"Rebecca Bournigault belongs to a generation of young artists for whom the issue of reality is a decisive factor in their approach. A reality that is rooted in the immediate, the presentday, the day- to- day, and the affective, where what is formulated tends to be adaptation arrangements rather than any desire for excess. They are happier with relational contents and concepts of socialization than with an aesthetics of the sublime and certain forms of formalist huffing and puffing. What is more, their work finds its way through networks where cultural infrastructures and private collaborations rub shoulders indiscriminately." (....)
"Rebecca Bournigault shifts the question of the other as subject, as permanence, towards a sequence of states and actions and ways of being , and she does so by presenting common places, places that are shared before being individualized." Excerpt from an article by Herve Thoby (Le Quartier)
In Rebecca Bournigault 's most recent video piece, "Sans titre, 18 novembre 1996", first shown at the ARC (City of Paris Museum of Modern Art), and again this summer at the Lyon Biennale, she has managed to give shape, in particular, to her desire to prompt the onlooker to square up physically to the work , and thus to her subject through the dimension of the work combined with the obligatory closeness of the screen. The public thus experiments with the boundary between interior and exterior, and the private/ public structure.

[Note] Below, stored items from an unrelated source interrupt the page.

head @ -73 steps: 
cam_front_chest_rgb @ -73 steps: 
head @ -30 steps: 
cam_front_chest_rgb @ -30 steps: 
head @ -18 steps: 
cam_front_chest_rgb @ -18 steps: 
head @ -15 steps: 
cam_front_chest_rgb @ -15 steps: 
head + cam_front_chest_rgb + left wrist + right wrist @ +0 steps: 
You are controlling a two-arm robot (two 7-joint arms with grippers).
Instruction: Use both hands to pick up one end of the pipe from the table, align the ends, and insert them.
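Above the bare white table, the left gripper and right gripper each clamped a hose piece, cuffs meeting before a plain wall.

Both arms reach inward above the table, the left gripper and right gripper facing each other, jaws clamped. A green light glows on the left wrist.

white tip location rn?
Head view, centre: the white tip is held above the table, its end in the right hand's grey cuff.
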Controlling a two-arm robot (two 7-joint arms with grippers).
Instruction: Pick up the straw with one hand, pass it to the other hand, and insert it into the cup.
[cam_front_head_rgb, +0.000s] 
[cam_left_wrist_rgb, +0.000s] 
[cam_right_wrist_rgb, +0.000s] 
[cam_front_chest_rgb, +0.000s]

Photos and watercolours will be on view at the Almine Rech Gallery. Rebecca Bournigault replies thus to the question raised about the diversity of her activity, which compasses videos, photos and drawings:
"First and foremost, there is the content , what I want to do or what I need to give shape to. The form comes later. I am not particulary interested in video, or in photography. The tool is really just a tool. The video camera is a tool. Editing doesn't interest me, for example. But it is always very precise. I have got this digital machine but I am not fascinated by the object itself, to the point where I always have it with me. I put it away and, at a given moment, when I have to take a photo, I take it and then I go and get the machine, , or rather the tool. The one thing it mustn't do is contradict what I am going to say. There is a proper medium for this kind of thing, So, I will use it."
Rebecca Bournigault says of a recent series of photos that they are "images of a film that doesn't exist, that is, in fact, the film of my life. These images are split - seconds in a life, moments that there is no trace of."